Heritage New Zealand – Category 1
- Official name: Wellington Cenotaph
- Designated: 3 March 1982
- Reference no.: 215

= Wellington Cenotaph =

War memorial in Wellington, New Zealand

The Wellington Cenotaph, also known as the Wellington Citizens' War Memorial, is a war memorial located on the intersection of Lambton Quay and Bowen Street in Wellington, New Zealand. It commemorates the war dead of the two world wars. The cenotaph is listed as a Category 1 Historic Place by Heritage New Zealand and it is the city's focus for the annual Anzac Day commemorations.

== History ==
The Wellington Cenotaph precinct was the site of New Zealand's first public library which opened in 1841. The Wellington Cenotaph was unveiled on Anzac Day (25 April) 1931 to commemorate the New Zealand dead of World War I. Before that a temporary cenotaph was used to commemorate Anzac Day until funds were raised for a permanent memorial and a decision made on the site.
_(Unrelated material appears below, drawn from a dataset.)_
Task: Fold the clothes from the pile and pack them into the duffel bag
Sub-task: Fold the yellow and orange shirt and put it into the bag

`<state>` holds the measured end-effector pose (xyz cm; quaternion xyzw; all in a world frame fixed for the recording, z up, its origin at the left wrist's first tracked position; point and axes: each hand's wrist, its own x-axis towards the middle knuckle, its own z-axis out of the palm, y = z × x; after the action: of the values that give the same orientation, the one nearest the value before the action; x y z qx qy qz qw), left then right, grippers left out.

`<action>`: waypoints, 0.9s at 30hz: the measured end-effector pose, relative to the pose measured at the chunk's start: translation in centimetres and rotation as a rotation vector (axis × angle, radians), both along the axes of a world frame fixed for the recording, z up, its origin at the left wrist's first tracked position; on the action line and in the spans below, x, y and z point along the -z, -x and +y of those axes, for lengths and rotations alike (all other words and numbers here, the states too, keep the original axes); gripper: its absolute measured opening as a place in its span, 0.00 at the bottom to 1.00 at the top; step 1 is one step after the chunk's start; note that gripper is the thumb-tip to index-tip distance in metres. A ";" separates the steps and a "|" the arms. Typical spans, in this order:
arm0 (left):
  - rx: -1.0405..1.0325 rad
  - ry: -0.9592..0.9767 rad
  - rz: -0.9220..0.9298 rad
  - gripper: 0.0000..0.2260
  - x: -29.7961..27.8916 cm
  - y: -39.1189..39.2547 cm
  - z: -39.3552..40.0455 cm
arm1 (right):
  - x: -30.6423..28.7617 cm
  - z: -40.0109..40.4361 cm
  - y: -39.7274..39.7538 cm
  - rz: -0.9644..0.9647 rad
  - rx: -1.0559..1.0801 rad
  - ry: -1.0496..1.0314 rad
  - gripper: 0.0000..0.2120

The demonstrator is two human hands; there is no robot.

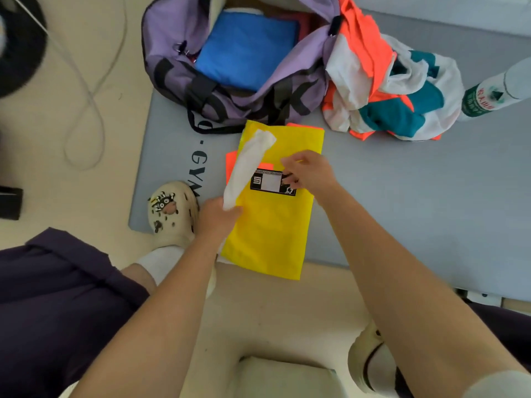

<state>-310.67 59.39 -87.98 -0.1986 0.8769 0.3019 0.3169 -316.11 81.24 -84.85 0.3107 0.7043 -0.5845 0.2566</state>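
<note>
Yellow shirt [270, 225] lying lengthwise toward bag [230, 90], directly under both hands; left hand [218, 219] pinching white sleeve [247, 168], right hand [307, 170] fingers curled at label [273, 182], nearer bag.

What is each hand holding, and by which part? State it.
The left hand grips the near end of the white strip of the yellow garment. The right hand pinches the garment near its black label.

I'm over a cream floor [267, 311] with a grey mat [416, 196] spread across it, dark letters printed near its left edge. A thin pale cable [86, 90] loops over the floor on my left. Soft, even light, no hard shadows.
</note>
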 end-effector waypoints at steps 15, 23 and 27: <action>-0.030 0.088 0.102 0.13 1.1 -1.4 0.7 | 2.7 3.5 -8.2 -0.284 -0.192 -0.053 0.14; 0.002 -0.029 -0.151 0.12 0.6 -0.4 1.8 | 2.0 5.3 -9.6 -0.167 0.057 0.019 0.06; 0.186 0.179 -0.069 0.19 -1.0 0.0 5.2 | 2.3 8.6 -10.0 -0.156 0.077 -0.196 0.11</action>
<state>-310.68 64.56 -86.97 -0.1540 0.9036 0.1847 0.3545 -306.07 89.79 -87.11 0.4058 0.7234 -0.4963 0.2562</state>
The cenotaph was designed by sculptor Richard Gross and Auckland architects Grierson, Aimer and Draffin. Built of Carrara marble and Coromandel granite it features two wings decorated with relief sculptures and the central cenotaph is topped with a bronze figure on horseback. Two bronze lions and a series of bronze friezes were later added in commemoration of World War II.
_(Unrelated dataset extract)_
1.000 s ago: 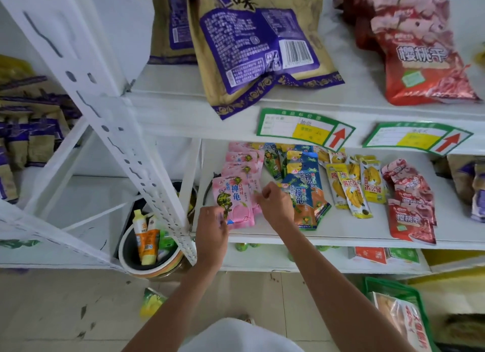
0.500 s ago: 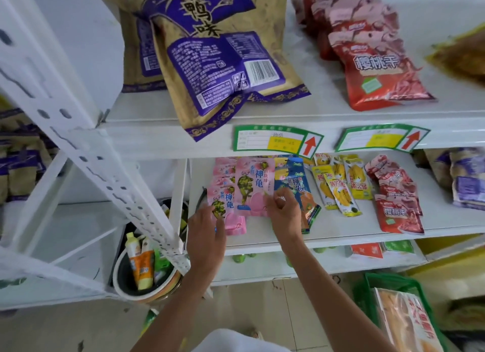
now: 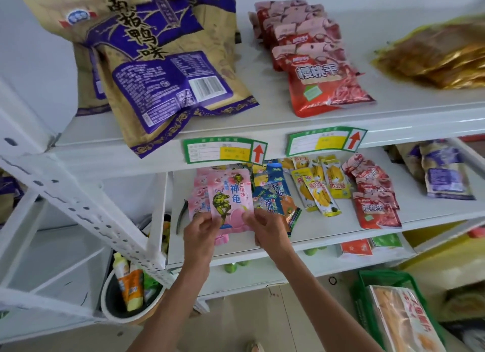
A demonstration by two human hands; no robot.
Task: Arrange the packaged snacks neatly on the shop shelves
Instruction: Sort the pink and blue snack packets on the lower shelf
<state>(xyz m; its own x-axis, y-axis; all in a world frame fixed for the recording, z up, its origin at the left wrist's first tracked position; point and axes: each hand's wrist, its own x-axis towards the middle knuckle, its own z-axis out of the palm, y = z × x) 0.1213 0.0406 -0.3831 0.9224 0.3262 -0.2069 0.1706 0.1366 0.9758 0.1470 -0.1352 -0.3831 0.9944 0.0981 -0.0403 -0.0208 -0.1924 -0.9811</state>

The official dedication took place on 17 April 1932 by Bishop Sprott, the Anglican Bishop of Wellington. The souvenir programme for the official dedication says the mounted figure was entitled 'The Will to Peace', and is described thus:
Pegasus spurning underfoot the victor's spoils of war and rising into the heavens, enabl[ing] his rider to emerge from the deluge of blood and tears, and to receive the great spiritual assurance of peace.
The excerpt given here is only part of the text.